▶ _WORK REQUIRED_: Take the entries below and print only the lines from the one with "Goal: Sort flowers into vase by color" through the one with "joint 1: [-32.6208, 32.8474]", exactly as they stand, both ends included.

▶ _Saved entries_:
________

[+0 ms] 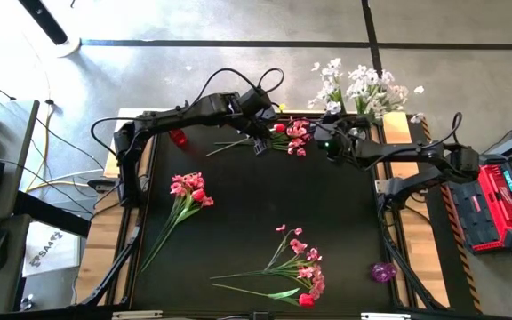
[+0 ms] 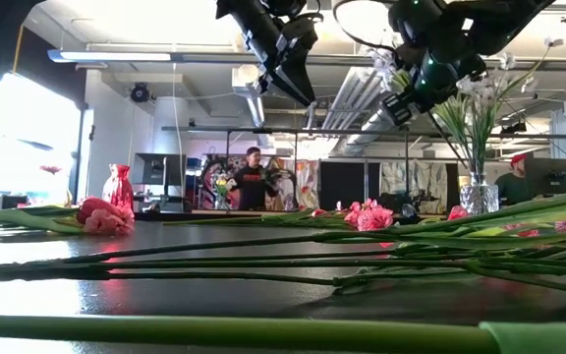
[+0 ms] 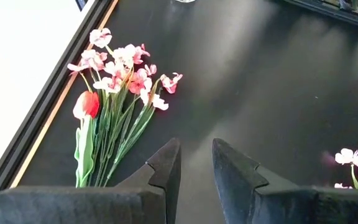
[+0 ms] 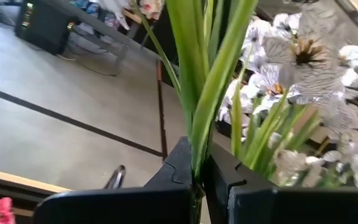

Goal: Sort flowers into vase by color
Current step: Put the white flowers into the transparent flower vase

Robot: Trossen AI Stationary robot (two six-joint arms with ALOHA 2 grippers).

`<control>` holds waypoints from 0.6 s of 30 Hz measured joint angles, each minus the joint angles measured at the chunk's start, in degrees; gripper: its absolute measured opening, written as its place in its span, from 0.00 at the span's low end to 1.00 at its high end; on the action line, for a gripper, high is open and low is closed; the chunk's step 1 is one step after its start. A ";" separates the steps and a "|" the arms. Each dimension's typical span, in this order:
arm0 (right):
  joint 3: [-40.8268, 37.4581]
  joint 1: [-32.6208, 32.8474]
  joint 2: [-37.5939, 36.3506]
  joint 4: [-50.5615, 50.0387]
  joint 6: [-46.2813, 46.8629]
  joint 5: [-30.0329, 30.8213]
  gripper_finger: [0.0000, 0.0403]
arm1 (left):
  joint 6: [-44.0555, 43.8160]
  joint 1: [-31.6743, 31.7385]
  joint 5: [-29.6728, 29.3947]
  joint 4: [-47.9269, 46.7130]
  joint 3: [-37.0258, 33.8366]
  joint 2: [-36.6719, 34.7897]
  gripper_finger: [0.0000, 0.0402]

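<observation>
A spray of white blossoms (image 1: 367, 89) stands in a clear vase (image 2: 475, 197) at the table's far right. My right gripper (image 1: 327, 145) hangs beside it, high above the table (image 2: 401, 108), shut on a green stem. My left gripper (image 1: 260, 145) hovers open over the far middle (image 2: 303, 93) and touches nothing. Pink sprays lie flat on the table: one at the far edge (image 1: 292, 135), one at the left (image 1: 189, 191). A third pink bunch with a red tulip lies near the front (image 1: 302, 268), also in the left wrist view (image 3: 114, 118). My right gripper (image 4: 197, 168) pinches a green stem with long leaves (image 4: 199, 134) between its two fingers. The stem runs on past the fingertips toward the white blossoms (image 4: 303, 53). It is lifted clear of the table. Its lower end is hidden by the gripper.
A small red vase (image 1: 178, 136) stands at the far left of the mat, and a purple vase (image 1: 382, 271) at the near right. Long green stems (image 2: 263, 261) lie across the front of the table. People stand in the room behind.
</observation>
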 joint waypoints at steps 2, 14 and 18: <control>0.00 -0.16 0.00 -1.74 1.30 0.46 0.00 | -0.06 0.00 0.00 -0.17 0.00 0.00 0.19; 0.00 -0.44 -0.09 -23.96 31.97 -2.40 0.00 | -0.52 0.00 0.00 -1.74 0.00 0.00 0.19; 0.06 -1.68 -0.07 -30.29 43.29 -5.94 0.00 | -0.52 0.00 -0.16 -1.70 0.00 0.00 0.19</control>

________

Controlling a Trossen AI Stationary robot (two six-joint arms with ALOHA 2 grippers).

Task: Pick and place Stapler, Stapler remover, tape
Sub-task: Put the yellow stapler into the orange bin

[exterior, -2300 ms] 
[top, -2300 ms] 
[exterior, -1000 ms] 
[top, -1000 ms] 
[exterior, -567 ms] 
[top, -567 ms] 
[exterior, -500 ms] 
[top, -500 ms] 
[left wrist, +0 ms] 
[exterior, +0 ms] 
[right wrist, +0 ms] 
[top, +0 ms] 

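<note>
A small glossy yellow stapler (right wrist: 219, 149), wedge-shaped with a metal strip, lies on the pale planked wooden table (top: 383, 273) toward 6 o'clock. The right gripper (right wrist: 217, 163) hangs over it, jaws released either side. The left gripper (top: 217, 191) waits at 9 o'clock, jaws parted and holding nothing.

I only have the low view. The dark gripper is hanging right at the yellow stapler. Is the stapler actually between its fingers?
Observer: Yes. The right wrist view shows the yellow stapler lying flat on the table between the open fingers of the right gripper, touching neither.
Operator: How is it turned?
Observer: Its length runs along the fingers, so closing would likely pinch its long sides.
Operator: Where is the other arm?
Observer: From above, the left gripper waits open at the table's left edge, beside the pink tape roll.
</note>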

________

▶ _RESULT OF THE TASK_:
Goal: Sort flowers into vase by color
Current step: Put the white flowers into the transparent flower vase

Robot: Trossen AI Stationary robot (two six-joint arms with ALOHA 2 grippers).

`<control>` holds waypoints from 0.6 s of 30 Hz measured joint angles, each minus the joint angles measured at the chunk's start, in degrees; gripper: its absolute measured opening, written as its place in its span, from 0.00 at the span's low end to 1.00 at its high end; on the action line, for a gripper, high is open and low is closed; the chunk's step 1 is one step after its start. A ";" separates the steps and a "|" the arms. Each dimension's typical span, in this order:
arm0 (right):
  joint 3: [-40.8268, 37.4581]
  joint 1: [-32.6208, 32.8474]

The output has nothing more to it.